* **Exercise goal**: Output all of the data below exactly as given.

* **Data extract**:
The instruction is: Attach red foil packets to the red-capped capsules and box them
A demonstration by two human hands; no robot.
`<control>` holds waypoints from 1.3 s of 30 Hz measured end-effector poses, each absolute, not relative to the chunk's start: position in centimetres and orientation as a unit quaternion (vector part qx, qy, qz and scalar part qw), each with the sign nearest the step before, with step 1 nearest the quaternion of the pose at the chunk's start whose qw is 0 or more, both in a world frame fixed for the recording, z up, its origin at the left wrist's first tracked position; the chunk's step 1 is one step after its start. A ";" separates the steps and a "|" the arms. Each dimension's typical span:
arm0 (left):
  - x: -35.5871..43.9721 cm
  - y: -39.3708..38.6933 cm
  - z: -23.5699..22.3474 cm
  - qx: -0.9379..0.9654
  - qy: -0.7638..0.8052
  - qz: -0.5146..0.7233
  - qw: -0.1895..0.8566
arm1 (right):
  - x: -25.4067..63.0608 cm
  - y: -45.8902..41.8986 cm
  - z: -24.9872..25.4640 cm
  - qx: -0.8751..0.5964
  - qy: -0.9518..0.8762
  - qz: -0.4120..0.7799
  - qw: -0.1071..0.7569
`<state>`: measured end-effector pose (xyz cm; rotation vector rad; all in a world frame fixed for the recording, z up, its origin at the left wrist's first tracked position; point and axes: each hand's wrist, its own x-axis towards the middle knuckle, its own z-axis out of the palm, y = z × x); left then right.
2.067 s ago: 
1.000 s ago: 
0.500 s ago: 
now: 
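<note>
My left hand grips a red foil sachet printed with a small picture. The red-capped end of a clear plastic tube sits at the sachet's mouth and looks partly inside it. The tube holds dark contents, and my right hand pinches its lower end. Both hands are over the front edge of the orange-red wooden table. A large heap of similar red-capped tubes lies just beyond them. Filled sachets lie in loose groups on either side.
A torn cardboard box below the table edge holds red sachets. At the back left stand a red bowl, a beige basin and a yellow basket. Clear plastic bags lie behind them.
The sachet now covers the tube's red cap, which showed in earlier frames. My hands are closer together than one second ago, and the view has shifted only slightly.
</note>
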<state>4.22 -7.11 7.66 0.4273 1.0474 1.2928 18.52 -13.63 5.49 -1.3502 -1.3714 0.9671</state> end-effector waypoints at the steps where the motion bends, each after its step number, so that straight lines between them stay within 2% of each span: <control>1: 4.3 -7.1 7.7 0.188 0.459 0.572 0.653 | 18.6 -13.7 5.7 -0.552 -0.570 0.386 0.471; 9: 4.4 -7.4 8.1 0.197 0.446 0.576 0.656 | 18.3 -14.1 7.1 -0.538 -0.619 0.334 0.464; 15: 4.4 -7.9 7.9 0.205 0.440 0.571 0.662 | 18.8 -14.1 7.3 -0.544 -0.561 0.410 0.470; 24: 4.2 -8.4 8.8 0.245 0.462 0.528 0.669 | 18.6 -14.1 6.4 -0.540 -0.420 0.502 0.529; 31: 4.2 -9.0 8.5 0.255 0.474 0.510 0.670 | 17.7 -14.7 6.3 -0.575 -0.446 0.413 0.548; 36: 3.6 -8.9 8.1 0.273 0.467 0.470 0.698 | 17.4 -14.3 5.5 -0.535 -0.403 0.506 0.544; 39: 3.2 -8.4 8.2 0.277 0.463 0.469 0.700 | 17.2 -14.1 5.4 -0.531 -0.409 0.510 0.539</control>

* **Response**:
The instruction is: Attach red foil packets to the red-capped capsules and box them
A demonstration by two human hands; no robot.
`<control>` holds waypoints from 1.3 s of 30 Hz measured end-effector poses, each absolute, not relative to the chunk's start: position in centimetres and orientation as a unit quaternion (vector part qx, qy, qz and scalar part qw), each with the sign nearest the step before, with step 1 nearest the quaternion of the pose at the chunk's start whose qw is 0 or more, both in a world frame fixed for the recording, z up, its origin at the left wrist's first tracked position; the chunk's step 1 is one step after its start. A ";" separates the steps and a "|" the arms. Each dimension's typical span:
arm0 (left):
  - x: -35.5871..43.9721 cm
  - y: -39.3708..38.6933 cm
  - z: -23.5699..22.3474 cm
  - qx: -0.9379..0.9654
  - qy: -0.7638..0.8052
  - qz: -0.5146..0.7233
  - qw: -0.1895..0.8566
arm1 (right):
  - x: -25.4067..63.0608 cm
  - y: -45.8902..41.8986 cm
  - z: -24.9872..25.4640 cm
  - qx: -0.8751..0.5964
  - qy: -0.9518..0.8762
  - qz: -0.4120..0.7799
  - qw: -0.1071..0.7569
`<state>`: measured end-effector pose (xyz cm; rotation vector rad; all in a world frame fixed for the recording, z up, its origin at the left wrist's first tracked position; point and axes: each hand's wrist, its own x-axis towards the middle knuckle, its own z-axis out of the palm, y = z × x); left then right.
2.067 s ago: 
1.000 s ago: 
0.500 s ago: 
now: 
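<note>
My left hand grips a red foil sachet printed with a small picture. The red-capped end of a clear plastic tube sits at the sachet's mouth and looks partly inside it. The tube holds dark contents, and my right hand pinches its lower end. Both hands are over the front edge of the orange-red wooden table. A large heap of similar red-capped tubes lies just beyond them. Filled sachets lie in loose groups on either side.
A torn cardboard box below the table edge holds red sachets. At the back left stand a red bowl, a beige basin and a yellow basket. Clear plastic bags lie behind them.
The sachet now covers the tube's red cap, which showed in earlier frames. My hands are closer together than one second ago, and the view has shifted only slightly.
</note>
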<state>4.22 -7.11 7.66 0.4273 1.0474 1.2928 18.52 -13.63 5.49 -1.3502 -1.3714 0.9671</state> end-effector waypoints at the steps where the motion bends, each after its step number, so that straight lines between them stay within 2% of each span: <control>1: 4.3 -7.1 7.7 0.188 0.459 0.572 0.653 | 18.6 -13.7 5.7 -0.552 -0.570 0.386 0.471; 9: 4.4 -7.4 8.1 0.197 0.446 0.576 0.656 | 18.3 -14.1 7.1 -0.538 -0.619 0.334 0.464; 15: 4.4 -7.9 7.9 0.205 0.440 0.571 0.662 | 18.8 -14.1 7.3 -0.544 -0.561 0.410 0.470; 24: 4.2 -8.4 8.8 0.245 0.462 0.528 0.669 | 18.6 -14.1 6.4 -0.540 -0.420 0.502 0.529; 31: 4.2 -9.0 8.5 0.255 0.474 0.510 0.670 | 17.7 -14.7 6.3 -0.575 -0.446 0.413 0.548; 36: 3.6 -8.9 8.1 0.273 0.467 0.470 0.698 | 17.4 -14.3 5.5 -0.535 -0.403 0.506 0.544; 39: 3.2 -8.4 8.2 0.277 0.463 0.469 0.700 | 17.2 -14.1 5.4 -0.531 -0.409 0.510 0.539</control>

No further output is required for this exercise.